Can the opinion adopted on Thursday September 28 by the plenary assembly of the National Consultative Commission on Human Rights (CNCDH) relaunch the legislative process launched in 2022, and today at a standstill, in favor of a constitutionalization of voluntary termination of pregnancy?
“Let’s be realistic,” smiles Jean-Marie Burguburu, its president. “As the title of the commission indicates, the recommendations we make to the government are consultative, therefore not binding. But I am hopeful that this opinion will serve as a guide for all those involved in the defense of this universal human right that is abortion,” he adds.
Abortion, right or freedom?
This opinion from the CNCDH – which has taken up the matter on its own, as it has the prerogative – is part of the continuation of the parliamentary debate begun in the fall of 2022. In November, the National Assembly adopted a wide majority a constitutional bill aimed at adding an article 66-2 according to which “the law guarantees the effectiveness and equal access to the right to abortion”.
Three months later, in February 2023, the Senate voted in favor of a compromise amendment tabled by Philippe Bas, former collaborator of Simone Veil, who rewrote the text in the form of a paragraph integrated into the Article 34 of the Constitution: “The law determines the conditions under which a woman’s freedom to terminate her pregnancy is exercised. »
Is abortion a right or a freedom? And where is the best place to include it in the Constitution? On these legal questions where form and substance are inextricably linked, the response provided by the CNCDH is unambiguous: abortion is an essential right that must be protected in the Constitution, and the best place is its first article because of its strong symbolic charge.

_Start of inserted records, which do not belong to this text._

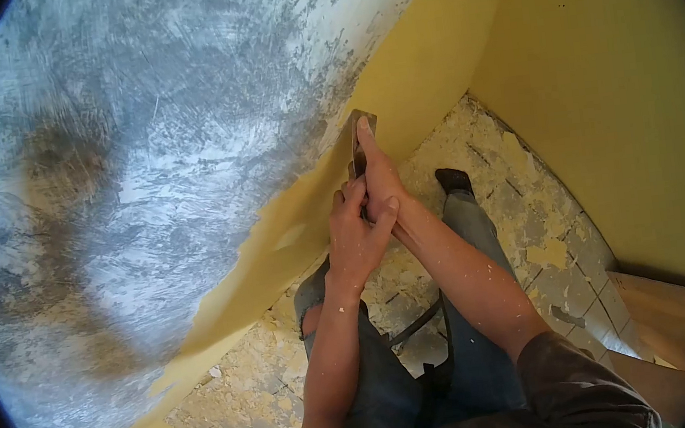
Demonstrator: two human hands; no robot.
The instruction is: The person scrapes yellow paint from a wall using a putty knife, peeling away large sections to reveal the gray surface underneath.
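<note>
1. Two hands share one scraper at frame centre. My right hand is closed round the handle with its forefinger laid straight along the blade, and my left hand is wrapped over the right from below.
2. The blade edge sits against the wall, where the yellow paint meets the stripped grey plaster filling the upper left.
3. I judge this as mid-strip: paint remains to the right and lower left.
4. The next stroke calls for a low blade angle and steady two-handed pressure under the paint edge.
5. Paint flakes litter the tiled floor around my jeans and shoe, lower centre.
</note>
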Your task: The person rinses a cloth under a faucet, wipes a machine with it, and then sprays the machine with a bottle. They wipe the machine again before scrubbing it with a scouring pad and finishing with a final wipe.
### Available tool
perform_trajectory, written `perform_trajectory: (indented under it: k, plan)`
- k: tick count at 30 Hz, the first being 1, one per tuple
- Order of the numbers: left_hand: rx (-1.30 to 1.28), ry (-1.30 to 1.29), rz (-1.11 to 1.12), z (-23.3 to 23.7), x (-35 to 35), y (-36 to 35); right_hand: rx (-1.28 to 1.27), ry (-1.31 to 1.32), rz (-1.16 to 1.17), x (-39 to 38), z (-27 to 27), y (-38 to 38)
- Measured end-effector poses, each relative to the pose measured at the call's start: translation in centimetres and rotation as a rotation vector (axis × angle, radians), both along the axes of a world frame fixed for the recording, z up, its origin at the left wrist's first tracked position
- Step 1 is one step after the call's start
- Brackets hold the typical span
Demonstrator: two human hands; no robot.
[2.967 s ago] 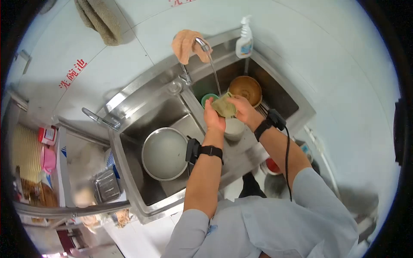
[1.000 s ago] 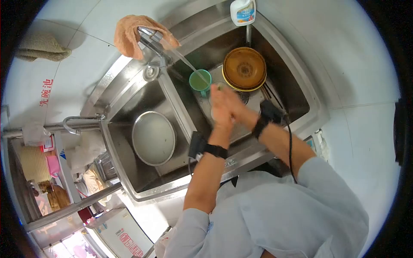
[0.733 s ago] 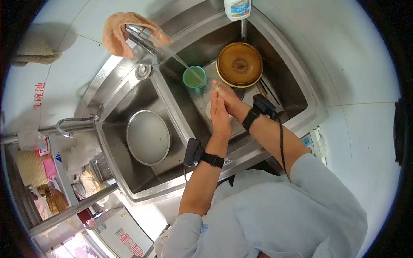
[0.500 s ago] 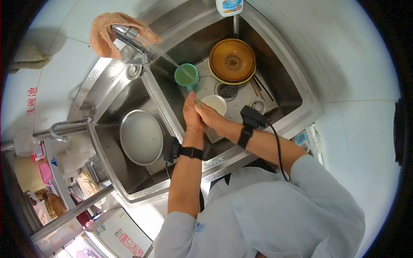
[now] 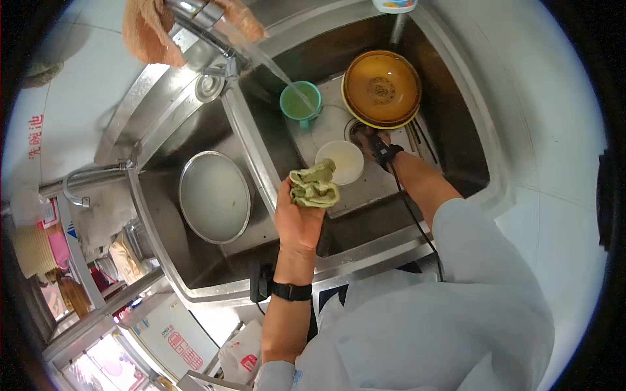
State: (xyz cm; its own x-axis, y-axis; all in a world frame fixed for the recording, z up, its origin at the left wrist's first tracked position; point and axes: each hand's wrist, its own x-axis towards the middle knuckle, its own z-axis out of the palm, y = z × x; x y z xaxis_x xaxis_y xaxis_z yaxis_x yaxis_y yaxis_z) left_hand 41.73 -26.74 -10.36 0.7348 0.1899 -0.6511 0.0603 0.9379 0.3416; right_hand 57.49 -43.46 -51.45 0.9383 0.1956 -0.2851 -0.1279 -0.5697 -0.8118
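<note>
A crumpled green cloth (image 5: pixel 315 186) rests in my left hand (image 5: pixel 297 221), palm turned up, over the front of the right sink basin. My right hand (image 5: pixel 373 142) reaches down beside the drain (image 5: pixel 355 130), close under the near rim of the stacked brown bowls (image 5: pixel 381 88); its fingers are mostly hidden in shadow and behind the wrist strap. Between the two hands stands a white bowl (image 5: pixel 340 163) with cloudy liquid. Water from the faucet (image 5: pixel 208 19) runs into a green cup (image 5: pixel 300 101) at the divider.
In the left basin a large round metal pan (image 5: pixel 215 197) holds cloudy water. Chopsticks (image 5: pixel 424 140) lie by the brown bowls. An orange cloth (image 5: pixel 147 36) hangs over the faucet, and a white bottle (image 5: pixel 395 5) stands at the back rim. Shelves with goods are at lower left.
My hands, pressed together before, have come apart. The left now shows the green cloth on its palm, while the right has moved right and down to the drain. The view has shifted slightly.
</note>
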Motion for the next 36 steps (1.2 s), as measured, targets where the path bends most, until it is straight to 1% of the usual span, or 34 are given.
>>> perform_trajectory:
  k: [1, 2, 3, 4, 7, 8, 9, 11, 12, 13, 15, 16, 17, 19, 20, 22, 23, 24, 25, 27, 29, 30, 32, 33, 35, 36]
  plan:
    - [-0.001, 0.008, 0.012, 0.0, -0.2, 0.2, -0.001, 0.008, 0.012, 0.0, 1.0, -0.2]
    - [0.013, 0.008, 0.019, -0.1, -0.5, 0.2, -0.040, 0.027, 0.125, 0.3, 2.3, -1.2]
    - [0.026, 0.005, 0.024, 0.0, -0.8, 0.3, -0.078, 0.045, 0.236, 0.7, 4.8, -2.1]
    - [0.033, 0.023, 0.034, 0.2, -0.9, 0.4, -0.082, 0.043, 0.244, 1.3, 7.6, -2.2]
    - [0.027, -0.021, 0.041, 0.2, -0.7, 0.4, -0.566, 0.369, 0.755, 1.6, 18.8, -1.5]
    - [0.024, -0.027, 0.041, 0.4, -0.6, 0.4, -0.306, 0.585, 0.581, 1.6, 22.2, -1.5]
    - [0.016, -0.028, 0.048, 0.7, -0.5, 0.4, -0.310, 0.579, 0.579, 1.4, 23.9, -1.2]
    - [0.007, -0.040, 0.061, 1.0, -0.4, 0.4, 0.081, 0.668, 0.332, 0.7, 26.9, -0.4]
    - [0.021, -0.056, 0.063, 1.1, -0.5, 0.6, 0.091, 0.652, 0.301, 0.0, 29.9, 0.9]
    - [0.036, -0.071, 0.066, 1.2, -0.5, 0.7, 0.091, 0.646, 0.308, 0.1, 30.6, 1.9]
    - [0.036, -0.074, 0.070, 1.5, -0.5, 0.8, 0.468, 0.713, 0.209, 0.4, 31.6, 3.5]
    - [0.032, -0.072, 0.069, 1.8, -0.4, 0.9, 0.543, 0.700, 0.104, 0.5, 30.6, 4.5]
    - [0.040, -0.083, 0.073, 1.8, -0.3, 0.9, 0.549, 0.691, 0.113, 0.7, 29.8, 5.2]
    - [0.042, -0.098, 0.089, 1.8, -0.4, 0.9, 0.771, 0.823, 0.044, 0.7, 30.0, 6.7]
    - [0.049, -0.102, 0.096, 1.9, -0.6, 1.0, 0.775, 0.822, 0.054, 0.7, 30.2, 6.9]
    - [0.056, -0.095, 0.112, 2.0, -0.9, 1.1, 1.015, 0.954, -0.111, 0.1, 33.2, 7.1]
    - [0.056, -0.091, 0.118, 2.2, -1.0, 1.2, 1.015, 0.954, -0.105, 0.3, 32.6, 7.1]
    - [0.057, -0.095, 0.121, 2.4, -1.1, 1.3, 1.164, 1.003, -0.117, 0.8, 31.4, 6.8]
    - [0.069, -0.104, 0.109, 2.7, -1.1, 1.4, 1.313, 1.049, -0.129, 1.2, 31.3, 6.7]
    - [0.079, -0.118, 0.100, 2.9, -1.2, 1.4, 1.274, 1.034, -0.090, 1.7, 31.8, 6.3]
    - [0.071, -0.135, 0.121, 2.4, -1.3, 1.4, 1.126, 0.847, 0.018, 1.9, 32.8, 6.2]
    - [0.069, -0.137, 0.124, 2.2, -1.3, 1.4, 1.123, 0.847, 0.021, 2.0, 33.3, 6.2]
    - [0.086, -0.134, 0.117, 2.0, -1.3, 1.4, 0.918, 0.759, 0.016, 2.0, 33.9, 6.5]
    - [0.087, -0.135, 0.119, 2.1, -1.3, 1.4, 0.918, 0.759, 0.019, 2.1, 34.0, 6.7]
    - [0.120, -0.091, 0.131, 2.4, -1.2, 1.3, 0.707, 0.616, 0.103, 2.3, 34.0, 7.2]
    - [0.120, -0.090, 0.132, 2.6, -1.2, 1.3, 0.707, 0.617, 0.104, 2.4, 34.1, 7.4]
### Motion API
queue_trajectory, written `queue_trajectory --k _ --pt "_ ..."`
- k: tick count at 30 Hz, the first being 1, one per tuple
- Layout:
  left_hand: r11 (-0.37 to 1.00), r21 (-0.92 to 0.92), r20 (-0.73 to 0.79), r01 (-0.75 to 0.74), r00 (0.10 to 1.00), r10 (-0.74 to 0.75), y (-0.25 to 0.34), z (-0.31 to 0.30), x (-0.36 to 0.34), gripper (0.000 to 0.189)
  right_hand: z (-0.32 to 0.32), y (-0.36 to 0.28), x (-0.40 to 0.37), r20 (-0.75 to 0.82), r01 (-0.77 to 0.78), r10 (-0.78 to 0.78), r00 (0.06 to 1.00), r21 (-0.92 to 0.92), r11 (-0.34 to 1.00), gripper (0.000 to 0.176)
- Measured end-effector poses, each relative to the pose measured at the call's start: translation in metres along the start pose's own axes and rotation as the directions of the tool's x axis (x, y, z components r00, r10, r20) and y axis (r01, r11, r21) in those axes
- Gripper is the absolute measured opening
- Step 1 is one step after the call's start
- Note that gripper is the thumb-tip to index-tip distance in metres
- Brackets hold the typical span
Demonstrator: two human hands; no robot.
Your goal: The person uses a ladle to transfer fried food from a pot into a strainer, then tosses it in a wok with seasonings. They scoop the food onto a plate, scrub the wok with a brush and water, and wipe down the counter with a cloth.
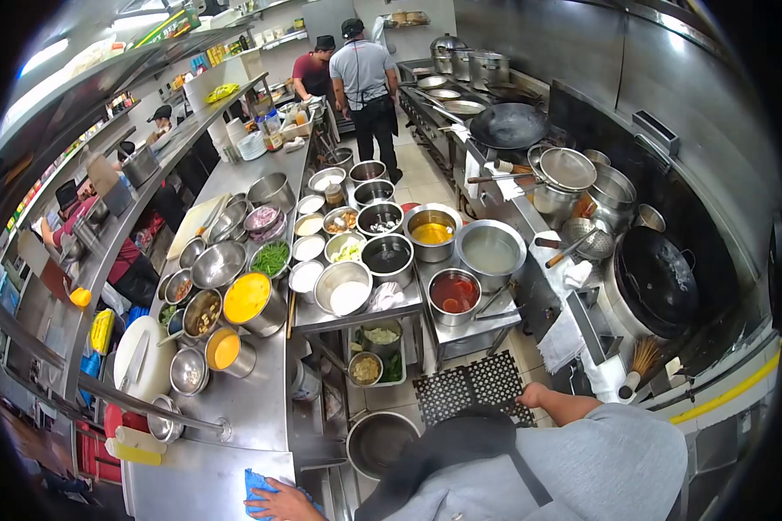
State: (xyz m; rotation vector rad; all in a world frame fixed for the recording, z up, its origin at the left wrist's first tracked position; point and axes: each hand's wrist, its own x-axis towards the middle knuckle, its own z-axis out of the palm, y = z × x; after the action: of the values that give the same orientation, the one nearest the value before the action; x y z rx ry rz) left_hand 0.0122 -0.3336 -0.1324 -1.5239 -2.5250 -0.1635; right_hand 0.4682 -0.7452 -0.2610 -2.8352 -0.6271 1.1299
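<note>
On the steel counter (191,482) at the lower left, my left hand (280,502) presses onto a crumpled blue cloth (257,488), its fingers spread over it. My right hand (533,395) hangs out to the side above the black perforated floor mat (469,386). Its fingers look curled in, and nothing shows in them. Nearest to the left hand are squeeze bottles (135,451) and a small steel bowl (165,421). A large dark-bottomed pot (382,445) stands low beside my body.
Steel bowls and pots of ingredients crowd the counter, including a yellow-orange liquid (248,297) and chopped greens (270,258). A red sauce pot (454,297) stands on a low table. Woks (656,282) line the stove at right. Two people (361,74) stand far up the aisle.
</note>
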Motion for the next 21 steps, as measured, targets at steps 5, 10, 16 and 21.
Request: queue_trajectory --k 5,10,16,21 --pt "0.999 -0.024 -0.121 -0.046 0.992 0.043 -0.009 0.060 0.020 0.068 0.016 -0.027 -0.017 0.023 0.030 -0.029 0.999 -0.049 0.998 0.052" --pt "0.999 -0.022 -0.087 -0.025 0.996 0.023 -0.005 0.053 0.018 0.066 0.030 -0.015 0.005 -0.008 0.058 -0.058 0.998 0.015 0.998 0.056" --pt "0.997 -0.079 -0.094 -0.014 0.996 0.007 -0.002 0.045 0.016 0.067 0.044 -0.005 0.020 0.070 0.160 -0.150 0.986 -0.173 0.972 0.051" --pt "0.999 -0.033 -0.029 0.002 1.000 -0.003 -0.001 0.046 0.021 0.067 0.017 -0.034 0.009 0.214 0.135 -0.083 0.973 -0.241 0.961 0.058"
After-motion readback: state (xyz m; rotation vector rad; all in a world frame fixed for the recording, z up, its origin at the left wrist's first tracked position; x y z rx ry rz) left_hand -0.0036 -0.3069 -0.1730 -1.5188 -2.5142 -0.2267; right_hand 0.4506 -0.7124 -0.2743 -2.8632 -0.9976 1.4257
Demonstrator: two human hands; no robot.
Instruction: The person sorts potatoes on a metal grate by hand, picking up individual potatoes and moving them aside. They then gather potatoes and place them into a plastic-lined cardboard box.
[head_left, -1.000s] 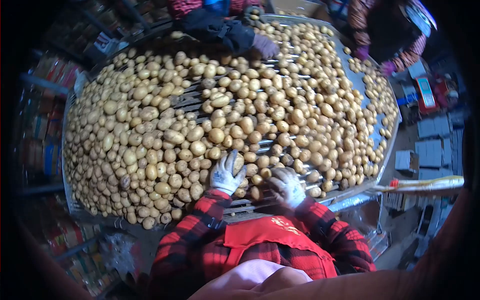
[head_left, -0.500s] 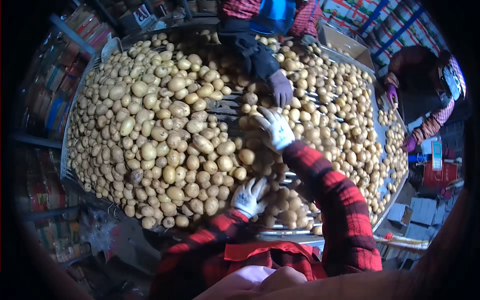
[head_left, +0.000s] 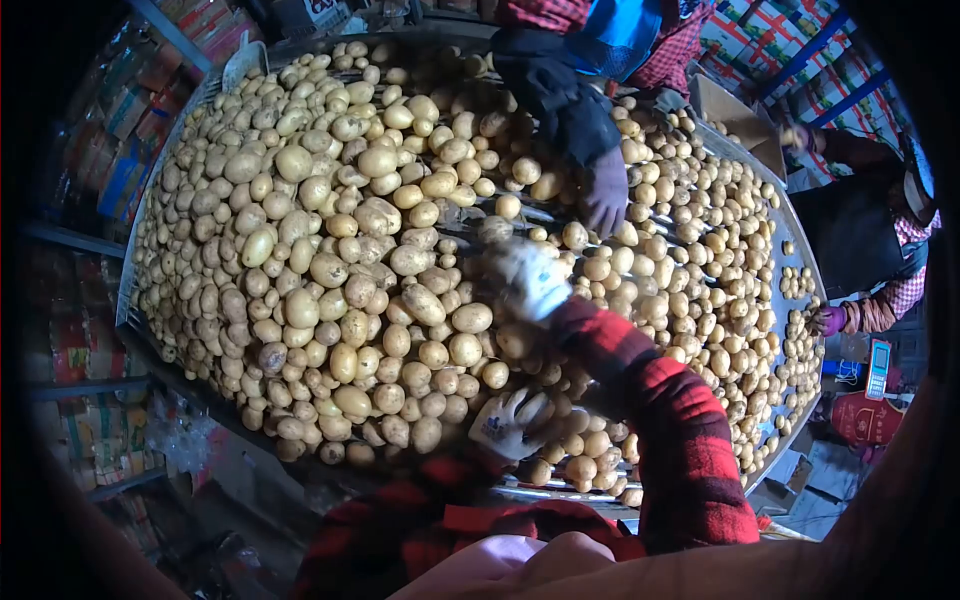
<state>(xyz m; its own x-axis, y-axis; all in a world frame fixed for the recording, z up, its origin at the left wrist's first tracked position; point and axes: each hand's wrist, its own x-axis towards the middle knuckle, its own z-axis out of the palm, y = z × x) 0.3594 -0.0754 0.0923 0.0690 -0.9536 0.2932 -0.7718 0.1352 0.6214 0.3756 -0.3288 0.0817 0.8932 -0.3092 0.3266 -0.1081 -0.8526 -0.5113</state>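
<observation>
Potatoes (head_left: 345, 270) of mixed sizes lie heaped over a slatted metal sorting table. My right hand (head_left: 530, 280), in a white glove, is over the middle of the heap, among potatoes. Motion smears its fingers, so their grip does not show. Nearer my body, my left hand (head_left: 510, 424), also gloved, rests against potatoes at the table's near edge. Its fingers are stretched out and apart, with no potato held. Metal slats (head_left: 540, 212) show between potatoes just beyond my right hand.
Across the table a co-worker's purple-gloved hand (head_left: 606, 192) reaches in close to my right hand. At the right end another person's gloved hand (head_left: 828, 320) is by smaller potatoes. A cardboard box (head_left: 735, 125) stands at the far right edge. A keypad device (head_left: 878, 368) is beyond the right side.
The view has shifted slightly. My right hand has moved a little towards me, blurred now. The co-worker's hand across has spread its fingers. The person at right has drawn one arm back.
</observation>
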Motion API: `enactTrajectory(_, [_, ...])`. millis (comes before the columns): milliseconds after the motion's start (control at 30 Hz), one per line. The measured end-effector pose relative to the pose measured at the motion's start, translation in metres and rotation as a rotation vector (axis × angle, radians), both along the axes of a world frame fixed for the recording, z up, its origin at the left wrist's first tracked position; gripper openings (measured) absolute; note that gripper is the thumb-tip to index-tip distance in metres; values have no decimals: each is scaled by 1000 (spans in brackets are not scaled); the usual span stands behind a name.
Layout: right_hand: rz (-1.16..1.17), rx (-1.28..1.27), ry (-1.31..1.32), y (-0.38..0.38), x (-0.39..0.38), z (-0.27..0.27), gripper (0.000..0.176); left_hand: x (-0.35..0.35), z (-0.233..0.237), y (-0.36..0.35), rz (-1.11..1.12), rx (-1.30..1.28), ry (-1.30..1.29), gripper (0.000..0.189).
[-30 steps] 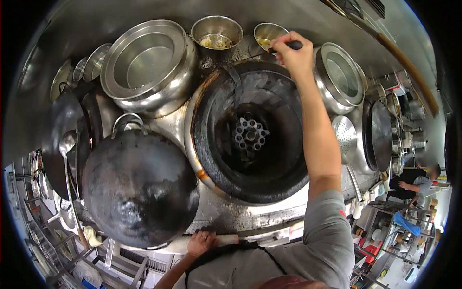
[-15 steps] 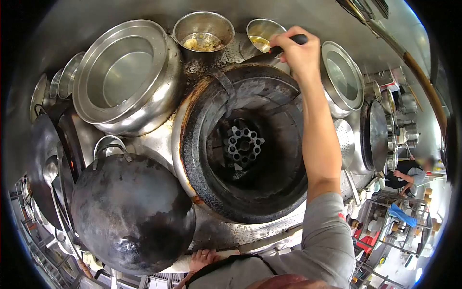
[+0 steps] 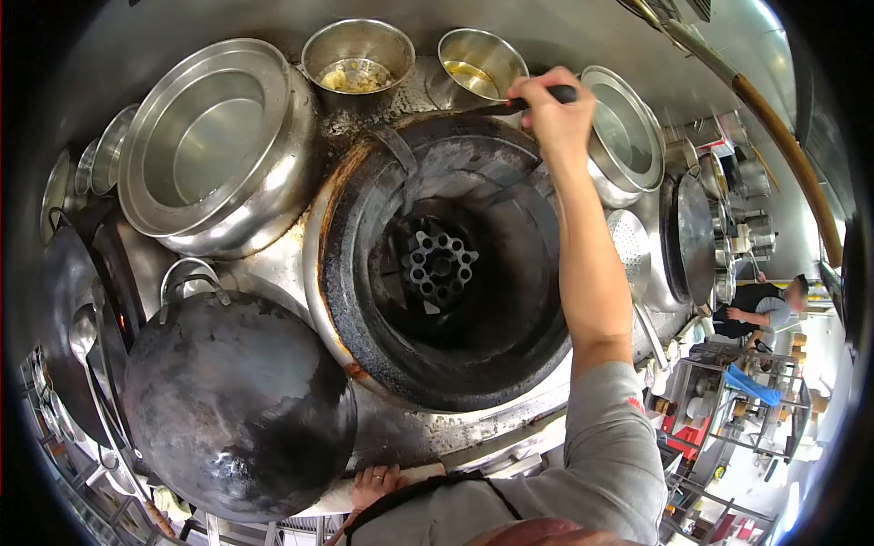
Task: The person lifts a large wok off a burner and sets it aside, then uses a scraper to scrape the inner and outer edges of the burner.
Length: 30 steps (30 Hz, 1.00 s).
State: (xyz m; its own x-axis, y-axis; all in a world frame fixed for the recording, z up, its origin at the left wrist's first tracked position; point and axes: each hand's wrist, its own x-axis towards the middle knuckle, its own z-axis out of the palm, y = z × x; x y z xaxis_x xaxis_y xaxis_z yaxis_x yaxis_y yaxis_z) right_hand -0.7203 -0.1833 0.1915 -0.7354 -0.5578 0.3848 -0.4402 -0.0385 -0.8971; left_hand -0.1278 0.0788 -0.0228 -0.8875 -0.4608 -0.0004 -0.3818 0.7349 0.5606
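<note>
"Along the far rim of the round, soot-black burner well (image 3: 346, 282), what does your right hand (image 3: 557, 116) hold?"

"I've got a slim dark tool with a smooth black handle (image 3: 564, 94), my fingers closed firmly round it. Its shaft points left, near that rim. Where it ends I can't quite make out; dark metal and soot blend there."

"What's close to your knuckles?"

"The round steel bowl with yellowish liquid in it (image 3: 478, 44) sits just beyond the shaft, and a wide-rimmed steel pot (image 3: 648, 179) stands just right of my hand. I'd do well to guide the wrist without brushing either."

"And your left hand (image 3: 373, 484)?"

"It lies on the pale rail (image 3: 425, 470) at the front edge, just beside the big domed wok of blackened metal (image 3: 241, 409). How far those fingers curl, I can't tell. A little weight there should steady me, since my right forearm reaches over the well."

"Any advice on the grip?"

"Firm but not stiff, shaft low, so it doesn't knock the bowl. I'd treat all this metal as hot."
</note>
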Motion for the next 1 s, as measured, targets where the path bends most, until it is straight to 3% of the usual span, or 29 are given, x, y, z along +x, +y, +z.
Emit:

“These modalities would make it possible to establish a solid legal barrier against any attempt to call into question, even partial, this essential right of women,” argues Jean-Marie Burguburu.
The prospect of a referendum
The CNCDH therefore invites the executive to include this right in the Constitution “without delay”, in accordance with the commitment made by President Macron on March 8. On the occasion of International Women’s Rights Day and the tribute to lawyer Gisèle Halimi, he announced a draft constitutional law “in the coming months”.
“We’re still waiting!” », annoys environmentalist senator Mélanie Vogel. “But if the head of state continues to procrastinate while there is a qualified majority in Parliament to convene Congress and adopt this constitutional reform, we will take the initiative again,” she warns.
One option would be to relaunch, at second reading in the National Assembly, the bill where the Senate left it, with, at the end of the process, the prospect of submitting the question to a referendum.
To remind the Head of State of his promises, feminist organizations mobilized across France on Thursday evening, on the occasion of International Abortion Rights Day. The vote, on the same day, of the opinion of the CNCDH supporting their cause was obviously not the result of chance.